EXERCISE DETAILS:
The reader should set down exactly the lines from the one containing "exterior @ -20" through the last line of the material, omitting every picture.

(PROVIDED MATERIAL Opens)

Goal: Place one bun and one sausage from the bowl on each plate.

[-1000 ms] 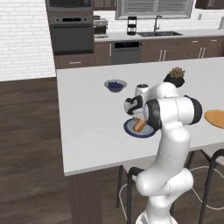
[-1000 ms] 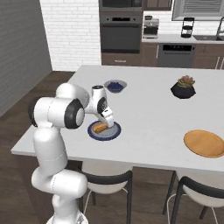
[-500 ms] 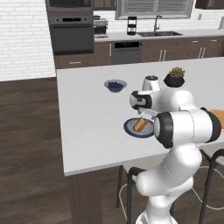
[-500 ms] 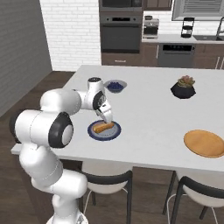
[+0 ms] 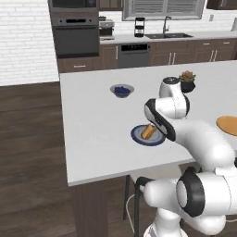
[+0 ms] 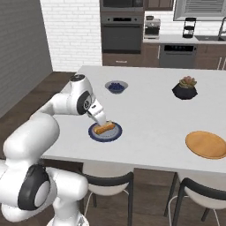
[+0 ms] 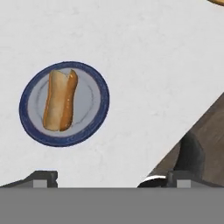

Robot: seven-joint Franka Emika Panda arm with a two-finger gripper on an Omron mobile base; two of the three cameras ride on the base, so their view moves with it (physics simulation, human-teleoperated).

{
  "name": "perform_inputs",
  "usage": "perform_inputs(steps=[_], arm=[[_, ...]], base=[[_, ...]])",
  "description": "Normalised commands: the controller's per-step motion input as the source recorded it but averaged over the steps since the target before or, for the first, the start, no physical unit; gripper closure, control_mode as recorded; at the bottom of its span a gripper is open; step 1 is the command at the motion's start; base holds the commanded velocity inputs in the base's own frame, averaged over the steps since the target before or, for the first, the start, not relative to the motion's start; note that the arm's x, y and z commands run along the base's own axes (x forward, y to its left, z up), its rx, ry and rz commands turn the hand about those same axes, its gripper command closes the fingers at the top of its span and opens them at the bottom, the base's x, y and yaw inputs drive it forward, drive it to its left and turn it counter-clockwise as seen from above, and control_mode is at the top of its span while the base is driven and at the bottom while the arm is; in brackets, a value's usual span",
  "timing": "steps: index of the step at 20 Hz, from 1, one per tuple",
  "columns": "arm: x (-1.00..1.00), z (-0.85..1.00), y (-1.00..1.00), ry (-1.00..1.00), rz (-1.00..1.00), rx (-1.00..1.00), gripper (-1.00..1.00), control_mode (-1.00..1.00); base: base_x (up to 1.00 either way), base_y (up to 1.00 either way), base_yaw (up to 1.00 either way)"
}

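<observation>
At the gripper [image 7: 111, 178]: released, with the two dark finger tips [image 7: 43, 177] set wide apart and nothing held between them. Hangs above the white counter [image 7: 153, 65], looking down on it, off to one side of the grey-blue plate [image 7: 103, 103] and not touching it.

On that plate, with its darker blue rim: one bun [image 7: 53, 103] and one sausage [image 7: 70, 94], lying lengthwise side by side and touching, the pale bun on the left of the hand view and the orange-brown sausage on its right. Both well inside the rim, near the plate's middle.

Seen from the right base view: the same plate [image 6: 93, 133] near the front edge of the counter, with the white hand just above its left part and partly covering it. Cannot tell from here how the fingers stand.

Further out, on the right side of the counter and well apart from the blue plate: the orange-tan plate [image 6: 206, 144], flat, with nothing on it, also close to the front edge. From the left base view, cut off by the right border [image 5: 227, 125].

Toward the back of the counter: a small grey-blue bowl of blueberries [image 6: 116, 86], beyond the blue plate, and a black pot with a succulent [image 6: 184, 89] further right.

Below the counter's front edge: dark stools [image 6: 106, 181] on a dark wood floor [image 5: 28, 139].
</observation>
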Motion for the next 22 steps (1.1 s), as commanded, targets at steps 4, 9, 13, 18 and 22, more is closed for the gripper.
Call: perform_inputs(steps=[4, 9, 13, 18, 22], arm=[[-0.50, 0.08, -0.05, -0.05, 0.05, -0.02, -1.00, 1.00], [0.00, 0.00, 0.00, 0.00, 0.00, 0.00, -1.00, 1.00], [0.00, 0.00, 0.00, 0.00, 0.00, 0.00, -1.00, 1.00], [0.00, 0.00, 0.00, 0.00, 0.00, 0.00, -1.00, 1.00], [0.00, 0.00, 0.00, 0.00, 0.00, 0.00, -1.00, 1.00]], base=[[-0.48, -0.48, 0.00], [-0.56, -1.00, 0.00], [0.00, -1.00, -0.02], [0.23, -1.00, -0.01], [0.32, -1.00, 0.00]])
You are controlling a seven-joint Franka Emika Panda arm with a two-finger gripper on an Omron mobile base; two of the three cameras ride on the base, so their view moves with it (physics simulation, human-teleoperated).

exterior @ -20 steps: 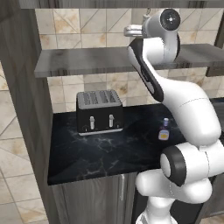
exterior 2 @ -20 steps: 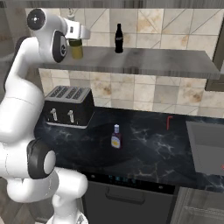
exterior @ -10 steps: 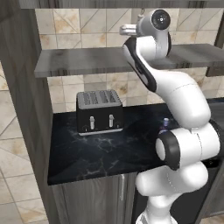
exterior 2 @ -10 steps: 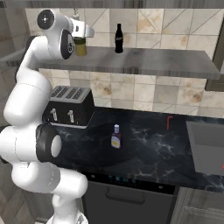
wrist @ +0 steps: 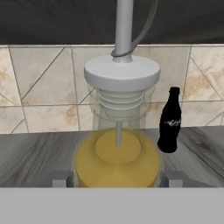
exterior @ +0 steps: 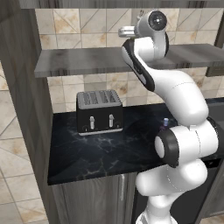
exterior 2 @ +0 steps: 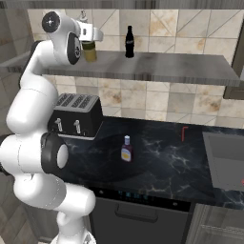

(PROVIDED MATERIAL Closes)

RESULT OF THIS TASK:
exterior @ -20 steps: 
exterior 2 @ -20 steps: 
exterior @ -10 steps: 
exterior 2 @ -10 steps: 
wrist @ +0 steps: 
exterior @ +0 steps: 
exterior 2 @ +0 steps: 

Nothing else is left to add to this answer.